Destructuré, volontairement dérangeant voire malsain, le bordel généré par Ken mode n’est visiblement pas fait pour s’intégrer dans les jolies petites cases préétablies du noise hardcore moderne. Il aurait plutôt tendance à s’accorder à cette scène séminale des décennies précédentes dont Kiss it goodbye, Racebannon, Anodyne, Today is the day,  Clockcleaner, ou plus récemment Hawks étaient (ou sont encore) les fers de lance. Et comme ces derniers, nos intéressés ne se contentent pas de composer des autoroutes pour grattes, batterie et brailleur. Toutes les pistes du disque font donc la part belle à de brusques cassures de rythme, à des accélérations syncopées, à de longs breaks épurés, voire à des parties à la limite du spoken word. Tout ça pour refaire péter la tambouille de plus belle bien entendu. De plus, les mecs n’hésitent pas à intégrer un maximum d’éléments décalés à leur musique pour la rendre encore plus explosive et grinçante : des cœurs féminins hystériques par ci, des descentes dissonantes de violons par là. Les compos de Ken mode désarçonnent donc volontiers mais elles ne sont pas pour autant cryptiques ou nébuleuses, bien au contraire… On parle bien d’un album de rock, certes très vicieux, mais de rock néanmoins.

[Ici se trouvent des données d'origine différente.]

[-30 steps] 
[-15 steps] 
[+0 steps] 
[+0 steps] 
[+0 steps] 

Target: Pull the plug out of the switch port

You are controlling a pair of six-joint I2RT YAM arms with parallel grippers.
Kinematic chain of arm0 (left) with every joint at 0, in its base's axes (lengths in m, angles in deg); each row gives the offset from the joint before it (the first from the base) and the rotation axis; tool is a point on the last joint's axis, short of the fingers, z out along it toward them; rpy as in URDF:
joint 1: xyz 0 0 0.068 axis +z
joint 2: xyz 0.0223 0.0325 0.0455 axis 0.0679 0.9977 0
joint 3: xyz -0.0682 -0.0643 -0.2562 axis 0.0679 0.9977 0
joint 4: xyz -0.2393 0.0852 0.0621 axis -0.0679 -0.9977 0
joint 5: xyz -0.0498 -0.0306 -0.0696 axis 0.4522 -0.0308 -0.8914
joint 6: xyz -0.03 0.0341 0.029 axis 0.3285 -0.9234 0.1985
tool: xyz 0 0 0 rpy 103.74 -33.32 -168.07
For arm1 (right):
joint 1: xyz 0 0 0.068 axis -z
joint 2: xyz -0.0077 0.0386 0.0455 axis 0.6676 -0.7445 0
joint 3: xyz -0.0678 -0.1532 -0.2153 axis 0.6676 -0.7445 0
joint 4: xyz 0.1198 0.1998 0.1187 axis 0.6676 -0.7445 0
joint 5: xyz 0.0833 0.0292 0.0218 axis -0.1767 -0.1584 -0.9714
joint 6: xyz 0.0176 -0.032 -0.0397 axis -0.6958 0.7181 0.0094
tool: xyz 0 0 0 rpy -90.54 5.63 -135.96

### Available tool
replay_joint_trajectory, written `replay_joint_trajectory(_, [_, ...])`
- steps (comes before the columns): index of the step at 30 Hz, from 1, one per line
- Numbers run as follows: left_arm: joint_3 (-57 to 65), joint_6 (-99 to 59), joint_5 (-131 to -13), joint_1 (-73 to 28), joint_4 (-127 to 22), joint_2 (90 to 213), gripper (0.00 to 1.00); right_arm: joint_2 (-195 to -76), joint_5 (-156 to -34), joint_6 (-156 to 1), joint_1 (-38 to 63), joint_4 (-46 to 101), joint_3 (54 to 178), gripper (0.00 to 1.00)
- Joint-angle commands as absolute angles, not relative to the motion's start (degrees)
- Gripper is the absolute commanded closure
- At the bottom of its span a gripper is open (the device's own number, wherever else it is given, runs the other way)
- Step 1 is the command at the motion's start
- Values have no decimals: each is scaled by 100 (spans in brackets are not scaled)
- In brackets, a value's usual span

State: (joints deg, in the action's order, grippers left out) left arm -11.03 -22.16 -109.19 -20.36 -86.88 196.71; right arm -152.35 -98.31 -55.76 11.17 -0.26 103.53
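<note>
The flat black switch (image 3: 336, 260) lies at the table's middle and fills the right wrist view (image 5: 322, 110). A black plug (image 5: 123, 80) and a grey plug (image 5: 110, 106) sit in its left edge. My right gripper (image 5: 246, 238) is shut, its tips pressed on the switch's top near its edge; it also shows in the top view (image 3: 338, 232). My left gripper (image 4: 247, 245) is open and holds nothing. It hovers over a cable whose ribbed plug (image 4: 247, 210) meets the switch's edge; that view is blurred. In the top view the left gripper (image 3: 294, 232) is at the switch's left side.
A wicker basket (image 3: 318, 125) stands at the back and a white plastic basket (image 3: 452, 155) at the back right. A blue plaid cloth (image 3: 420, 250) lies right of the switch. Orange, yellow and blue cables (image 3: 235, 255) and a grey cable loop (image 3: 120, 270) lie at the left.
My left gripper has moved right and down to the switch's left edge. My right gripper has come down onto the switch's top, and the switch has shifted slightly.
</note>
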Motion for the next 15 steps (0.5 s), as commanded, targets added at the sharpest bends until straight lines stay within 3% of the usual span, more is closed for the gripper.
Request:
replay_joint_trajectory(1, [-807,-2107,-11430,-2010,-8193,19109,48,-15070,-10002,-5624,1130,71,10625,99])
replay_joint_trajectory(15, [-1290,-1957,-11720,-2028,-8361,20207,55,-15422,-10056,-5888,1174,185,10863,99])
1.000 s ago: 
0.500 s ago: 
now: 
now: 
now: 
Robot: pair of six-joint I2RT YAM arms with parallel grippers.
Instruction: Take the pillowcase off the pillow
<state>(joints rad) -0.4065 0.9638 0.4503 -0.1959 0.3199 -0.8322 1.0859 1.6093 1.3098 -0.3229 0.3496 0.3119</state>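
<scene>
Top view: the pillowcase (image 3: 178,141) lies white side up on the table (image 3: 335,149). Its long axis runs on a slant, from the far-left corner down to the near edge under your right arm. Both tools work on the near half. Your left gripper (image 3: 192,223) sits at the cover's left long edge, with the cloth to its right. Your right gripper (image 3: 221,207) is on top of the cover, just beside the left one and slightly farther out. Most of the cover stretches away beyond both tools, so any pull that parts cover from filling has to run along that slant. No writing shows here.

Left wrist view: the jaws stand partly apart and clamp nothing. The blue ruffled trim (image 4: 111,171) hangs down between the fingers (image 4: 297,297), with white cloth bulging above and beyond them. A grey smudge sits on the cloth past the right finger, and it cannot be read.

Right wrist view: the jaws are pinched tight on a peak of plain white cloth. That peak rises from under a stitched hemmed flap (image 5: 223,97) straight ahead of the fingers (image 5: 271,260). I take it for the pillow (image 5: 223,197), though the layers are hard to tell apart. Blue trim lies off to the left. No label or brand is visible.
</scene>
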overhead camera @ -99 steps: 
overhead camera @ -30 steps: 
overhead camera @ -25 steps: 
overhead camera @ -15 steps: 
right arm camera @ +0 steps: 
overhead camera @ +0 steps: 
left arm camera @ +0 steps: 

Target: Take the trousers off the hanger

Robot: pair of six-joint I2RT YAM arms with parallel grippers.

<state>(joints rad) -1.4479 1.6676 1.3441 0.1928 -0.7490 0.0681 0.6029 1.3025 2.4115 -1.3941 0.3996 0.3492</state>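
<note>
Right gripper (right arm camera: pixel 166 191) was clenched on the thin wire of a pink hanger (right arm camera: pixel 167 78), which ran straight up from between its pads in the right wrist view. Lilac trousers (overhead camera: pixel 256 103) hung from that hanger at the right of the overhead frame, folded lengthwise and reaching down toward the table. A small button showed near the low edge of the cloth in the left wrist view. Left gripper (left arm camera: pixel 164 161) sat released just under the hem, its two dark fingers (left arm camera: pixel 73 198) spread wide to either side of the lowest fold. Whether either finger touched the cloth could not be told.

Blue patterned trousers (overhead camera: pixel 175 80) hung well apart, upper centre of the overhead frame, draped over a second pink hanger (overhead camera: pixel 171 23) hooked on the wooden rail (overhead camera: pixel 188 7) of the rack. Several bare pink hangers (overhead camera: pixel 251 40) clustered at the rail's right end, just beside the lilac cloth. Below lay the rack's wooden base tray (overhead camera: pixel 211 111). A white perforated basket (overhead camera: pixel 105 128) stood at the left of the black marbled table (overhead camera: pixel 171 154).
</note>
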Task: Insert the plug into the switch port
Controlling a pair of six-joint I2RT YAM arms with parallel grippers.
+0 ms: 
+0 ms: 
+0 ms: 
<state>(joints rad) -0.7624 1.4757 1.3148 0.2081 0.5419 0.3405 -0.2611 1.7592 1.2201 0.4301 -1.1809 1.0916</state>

On peut même dire que le disque comporte son petit lot de tube bien rentre dedans, comme « this tight jeans », frontale, « management control », étonnamment mélodique, ou encore « failing at fun since 1981 » (ils parlent de moi là non ?).

 

L’album se paye même le luxe de se conclure sur une chanson volontiers plus posée, à la limite d’un indie rock un brin emo mais point putassier pour autant. Tout ça pour renforcer le bilan que je m’étais probablement déjà fait dans ma tête depuis pas mal de temps : Ken mode fait une musique pas originale du tout, certes, mais il y a tellement peu de groupes qui s’évertuent à nous vriller les tympans avec autant de classe de nos jours que je ne peux qu’applaudir des deux mains. D’ailleurs, puisqu’on parle de mes mains, je me rends compte maintenant que j’ai même pas allumé ma clope. Et mon café est froid.

photo de Swarm
le 18/06/2015

4 COMMENTAIRES

Sam

Sam le 18/06/2015 à 19:11:20

expérience différente, et avis opposé: le mimétisme qu'empreinte Jesse Matthewson à Steve Albini m’insupporte au plus haut point. Je suis Ken Mode depuis Mongrel (donc un bail), et même s'ils n'ont pas inventé la poudre, ils l'ont toujours bien fait péter! Là, c'est mou du genou, mais c'est surtout impersonnel et poussif. Voir par moment carrément chiant.
D'ailleurs, tu les avais pas vu au Hellfest toi???

el gep

el gep le 19/06/2015 à 09:53:43

Eh ben comme Swarm je n'avais jamais daigné écouter ce groupe sérieusement, je n'ai pas accroché à ce disque non plus, Sam...
Ca manque parfois de gniaque et... je sais pas, d'autre chose un peu indéfinissable, comme une vrai personnalité. Enfin ça sonne un peu trop fabriqué, quoi.

mat(taw)

mat(taw) le 19/06/2015 à 11:21:00

Et bien pourtant je vous assure qu'en live les nouveaux morceaux fonctionnent du feu de dieu

swarm

swarm le 19/06/2015 à 19:58:23

Ah ben c'est peut être l'effet dépucelage couplet au fait que j'attendais justement une déchirure de tympan que j'ai été assez ravi / surpris de pas prendre. Pour le manque de personnalité, je pourrais te rejoindre Gep mais ça fonctionne quand même pas mal sur mes gamelles, même à la seconde lecture.